Her blood glucose was unpredictable and she constantly felt exhausted and unable to exercise.
As Kim got older, she began to experience symptoms of neuropathy – tingling and numbness in her hands and feet, as well as a burning sensation in her feet at night.
In addition, her lack of energy worsened to the point where managing diabetes became a full-time job that wasn’t producing any tangible results.
She joined the Mastering Diabetes Program as a last resort because she was reluctant to give up some of her favorite foods including peanut butter, nuts, avocados, pizza, chicken, and occasional fried foods.
Kim started following our recommendations, increasing her carbohydrate intake, and eliminating added fats and oils from her meals.
Despite this, her blood glucose meter remained a random number generator and she still experienced erratic blood glucose.
In the small group coaching program, Kim learned about the importance of knowing her C-peptide value, in order to determine whether exogenous insulin was required to help her control her blood glucose with precision.
C-peptide is a polypeptide that we have written about extensively and is one of the most important blood tests for achieving an accurate diabetes diagnosis. It is produced in the pancreatic beta cells in equal amounts as insulin, and is used as a marker of your endogenous insulin production.
Since the half-life of C-peptide is 5 times that of insulin, C-peptide remains in your blood for a longer period of time and is a better indicator of endogenous insulin production than testing insulin directly.
It’s important for all diabetes patients to get their C-peptide tested to gauge how effectively the pancreas is producing insulin. Many doctors weren’t taught in medical school about the importance of ordering this test in order to establish an accurate differential diagnosis in diabetes patients, so asking for it at your next doctor’s appointment could add valuable information to your diabetes diagnosis.
After much prodding, Kim advocated for a C-peptide test, and what happened next was life-changing.
Kim found out that she was actually living with adult-onset type 1 diabetes, and not type 2 diabetes. This diagnosis explained exactly why her blood glucose had been so difficult to control for many years, and why she felt lethargic most of the time.
She discovered that her pancreas was barely making any insulin, and that exogenous insulin was required in order to control her blood glucose with precision.
After beginning insulin therapy as well as increasing her carbohydrate intake from a mere 70 grams per day to over 300 grams per day (mostly from fruit), Kim began feeling more energetic than she had felt before she was misdiagnosed with type 2 diabetes.
The tingling and numbness in her hands and feet decreased significantly, and she began to feel normal sensations as she had before neuropathy had set in.

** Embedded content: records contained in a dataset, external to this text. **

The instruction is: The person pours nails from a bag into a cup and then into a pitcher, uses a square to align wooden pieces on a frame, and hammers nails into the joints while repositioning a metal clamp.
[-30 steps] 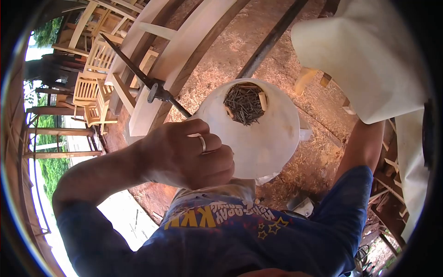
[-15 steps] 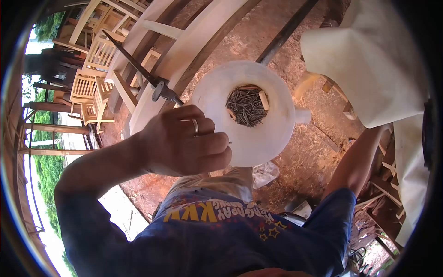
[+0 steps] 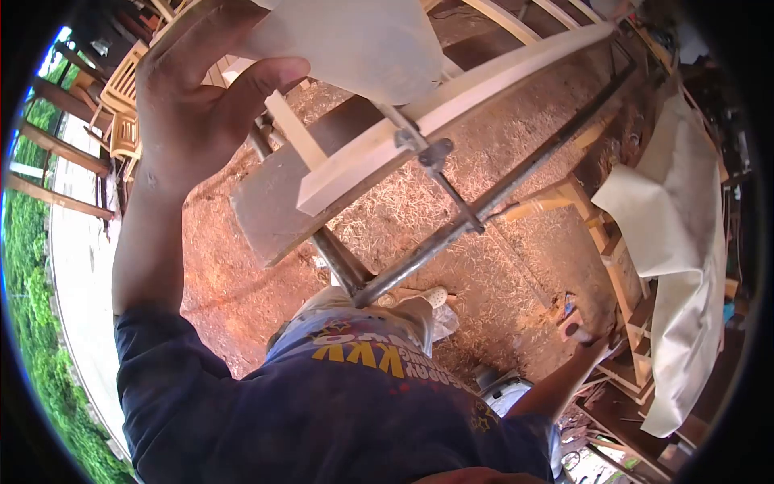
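Observation:
At the upper left, my left hand (image 3: 201,101) grips the edge of a white plastic container (image 3: 355,48), thumb in front and the other fingers mostly hidden. The container is partly cut off by the top of the view, and its inside does not show. Behind and below it lies a pale curved wooden piece (image 3: 484,81) with a metal clamp (image 3: 435,153) on it. Far to the lower right, my right hand (image 3: 595,343) is small and blurred, close to a brownish object (image 3: 571,327); its fingers cannot be made out.
A metal pipe frame (image 3: 500,189) runs diagonally under the wood. A dark flat board (image 3: 270,214) is at its left end. Off-white cloth (image 3: 673,218) hangs over wooden parts on the right. Slatted chairs (image 3: 125,89) stand at the upper left.
The container has moved up and left and no longer shows the nails inside. My left hand has risen and now grips it. My right hand has come into view at the lower right.

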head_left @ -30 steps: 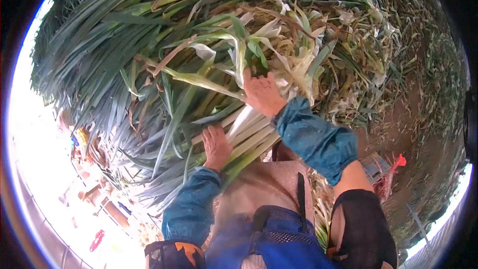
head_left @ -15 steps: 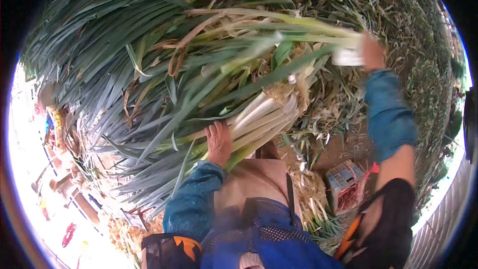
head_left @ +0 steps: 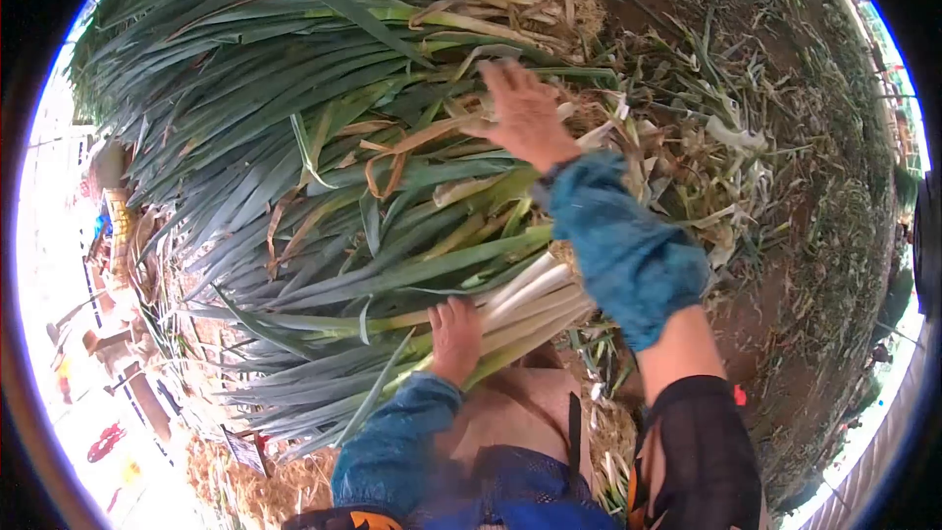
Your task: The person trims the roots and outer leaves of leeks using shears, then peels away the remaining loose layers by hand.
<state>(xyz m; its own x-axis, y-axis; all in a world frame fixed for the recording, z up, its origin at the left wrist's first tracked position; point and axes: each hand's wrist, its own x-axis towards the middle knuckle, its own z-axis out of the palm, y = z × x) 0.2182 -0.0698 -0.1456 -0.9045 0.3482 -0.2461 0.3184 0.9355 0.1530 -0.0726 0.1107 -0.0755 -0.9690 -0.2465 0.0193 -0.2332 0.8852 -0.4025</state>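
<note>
My left hand (head_left: 456,342) is closed over a bunch of leeks (head_left: 535,304) lying across my lap. Their white shafts point right and their long green leaves stretch left. The fingertips are partly hidden among the stalks. My right hand (head_left: 527,118) is open, fingers spread, above the big heap of leeks (head_left: 265,128) beyond the bunch. I see nothing held in it. Brown dried leaves (head_left: 422,142) lie just under its fingers. My right sleeve hides the root ends of the bunch.
Stripped leaf scraps (head_left: 731,137) litter the brown soil (head_left: 765,334) at the right. Another row of leeks with rooty ends (head_left: 584,20) lies at the far side. Straw-like roots (head_left: 285,471) are heaped at the lower left.
My right hand has moved left from the far right, where it gripped pale stalk ends; it is now open over the heap. My left hand keeps its hold on the bunch.
</note>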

A typical breakfast for Kim contains steel cut oats with fruit or a large salad with 4 - 5 servings of fruit.
For lunch, Kim enjoys eating potatoes and a big bowl of bean soup, or another enormous salad with fruit.
For dinner, she consistently enjoys a salad with more fruit.
Kim loves finding seasonal fruits and vegetables that she’s never tried before, and then discovering exciting ways to prepare each new ingredient. This culinary adventure ensures that Kim doesn’t miss the foods she used to eat before the Mastering Diabetes Program.
After following a low-fat, plant-based, whole-food diet for a year and starting insulin therapy, Kim’s fasting blood glucose has decreased from 140 mg/dL to 70 - 80 mg/dL and her A1c has dropped from 6.1% to 5.7%.
She has also lost nearly 30 pounds, from 125 pounds to 96 pounds. At first, the weight loss confused Kim because she did not consider herself overweight prior to the program, and had heard that injecting insulin would make her gain weight.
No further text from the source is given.